**TASK DETAILS**
Output only the lines of the entries that follow, starting at the one with "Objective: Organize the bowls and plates" and running down to the one with "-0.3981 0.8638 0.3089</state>", both included and unchanged.

**DATA UNDER STUDY**
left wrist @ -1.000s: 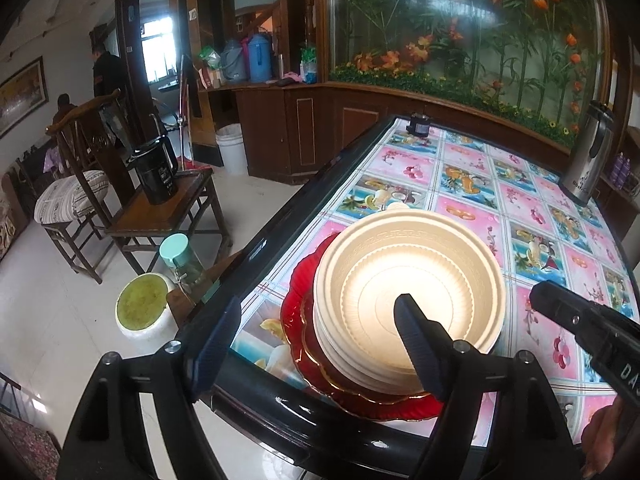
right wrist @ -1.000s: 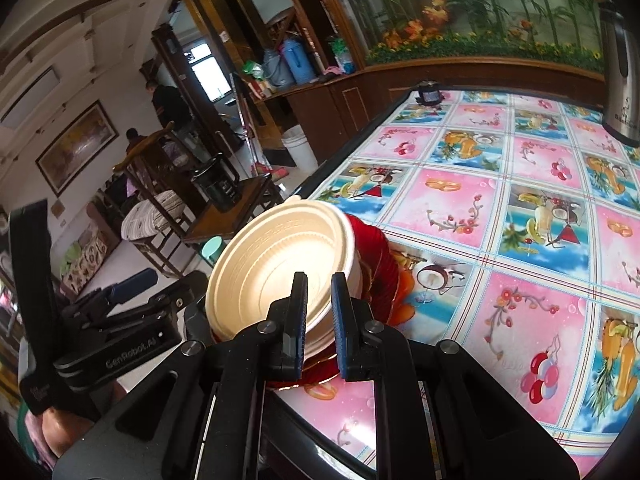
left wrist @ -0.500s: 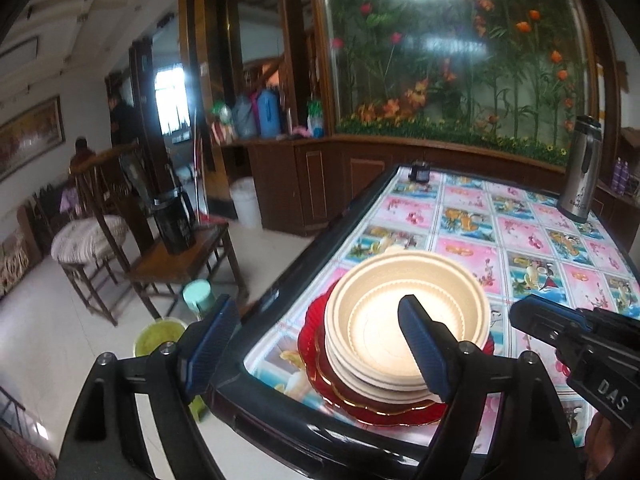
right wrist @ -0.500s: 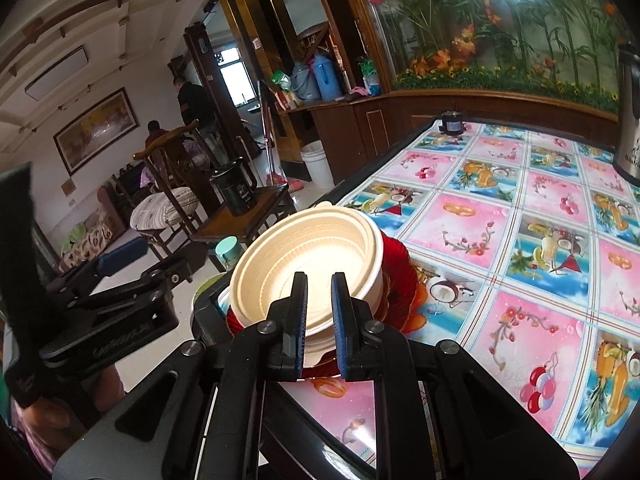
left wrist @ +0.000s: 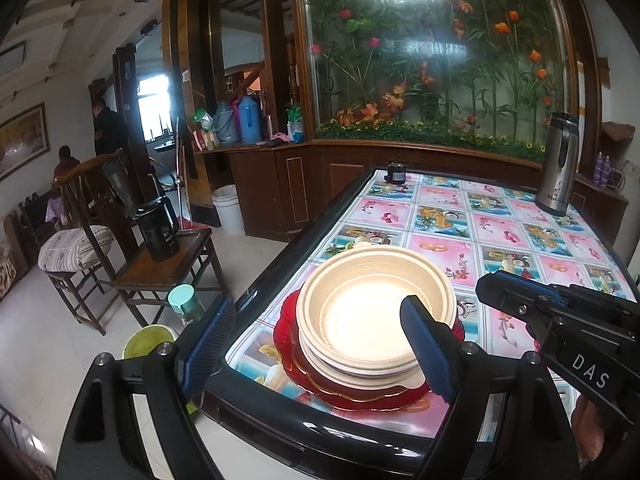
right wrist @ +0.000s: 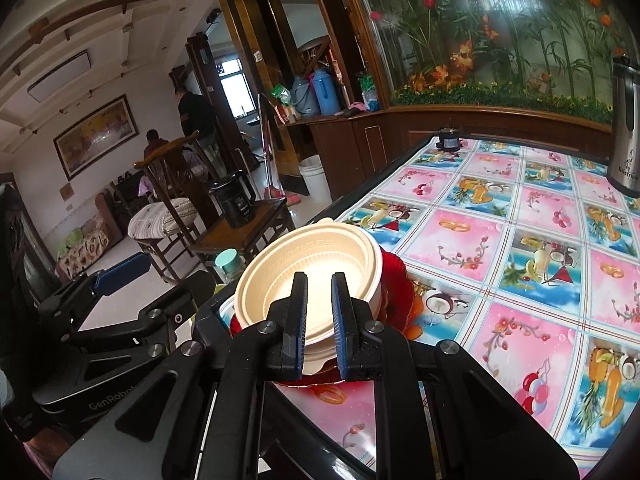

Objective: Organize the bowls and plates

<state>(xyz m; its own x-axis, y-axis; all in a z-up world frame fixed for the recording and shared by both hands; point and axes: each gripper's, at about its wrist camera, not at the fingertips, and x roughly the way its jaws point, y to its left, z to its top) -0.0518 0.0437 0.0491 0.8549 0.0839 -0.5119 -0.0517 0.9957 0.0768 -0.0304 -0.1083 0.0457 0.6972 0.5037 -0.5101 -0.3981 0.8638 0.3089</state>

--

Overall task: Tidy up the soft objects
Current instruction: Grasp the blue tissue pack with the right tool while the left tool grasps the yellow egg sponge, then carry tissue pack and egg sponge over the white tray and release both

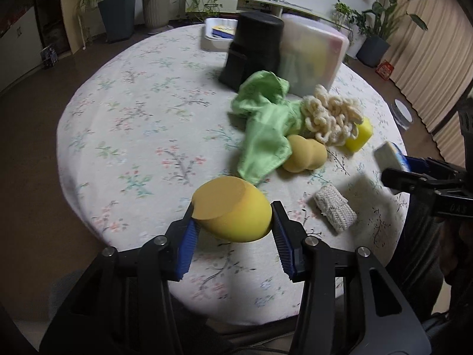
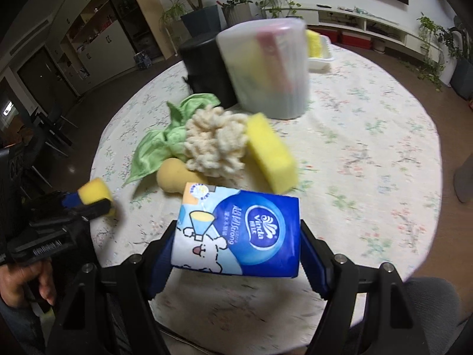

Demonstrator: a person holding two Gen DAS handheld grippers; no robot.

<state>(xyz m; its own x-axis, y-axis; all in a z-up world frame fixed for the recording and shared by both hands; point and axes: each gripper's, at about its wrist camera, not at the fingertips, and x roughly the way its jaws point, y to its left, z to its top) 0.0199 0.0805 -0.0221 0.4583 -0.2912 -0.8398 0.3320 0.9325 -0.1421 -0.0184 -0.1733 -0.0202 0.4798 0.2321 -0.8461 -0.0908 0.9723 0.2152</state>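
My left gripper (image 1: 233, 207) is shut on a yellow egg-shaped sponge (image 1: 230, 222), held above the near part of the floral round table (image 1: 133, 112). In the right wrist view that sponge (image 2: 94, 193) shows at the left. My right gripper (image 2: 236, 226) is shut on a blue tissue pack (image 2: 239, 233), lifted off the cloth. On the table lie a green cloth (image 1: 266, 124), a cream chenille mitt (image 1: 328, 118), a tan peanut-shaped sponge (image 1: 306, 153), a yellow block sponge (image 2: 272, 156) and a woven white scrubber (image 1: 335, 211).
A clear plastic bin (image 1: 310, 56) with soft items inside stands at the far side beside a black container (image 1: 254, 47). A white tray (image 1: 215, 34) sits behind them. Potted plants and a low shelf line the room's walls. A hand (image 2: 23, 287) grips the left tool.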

**WRITTEN REPLY**
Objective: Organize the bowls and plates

<state>(xyz m; its own x-axis, y-axis; all in a z-up world frame fixed for the recording and shared by both hands; point and axes: each gripper's, at about its wrist camera, not at the fingertips, and x roughly the way its jaws point, y to its left, z to its top) -0.0518 0.0437 0.0491 0.8549 0.0839 -0.5119 -0.0517 0.9957 0.0768 -0.0304 -0.1083 0.0457 0.6972 0.5037 -0.5101 -0.3981 0.8638 0.3089</state>

The answer, as written, is complete.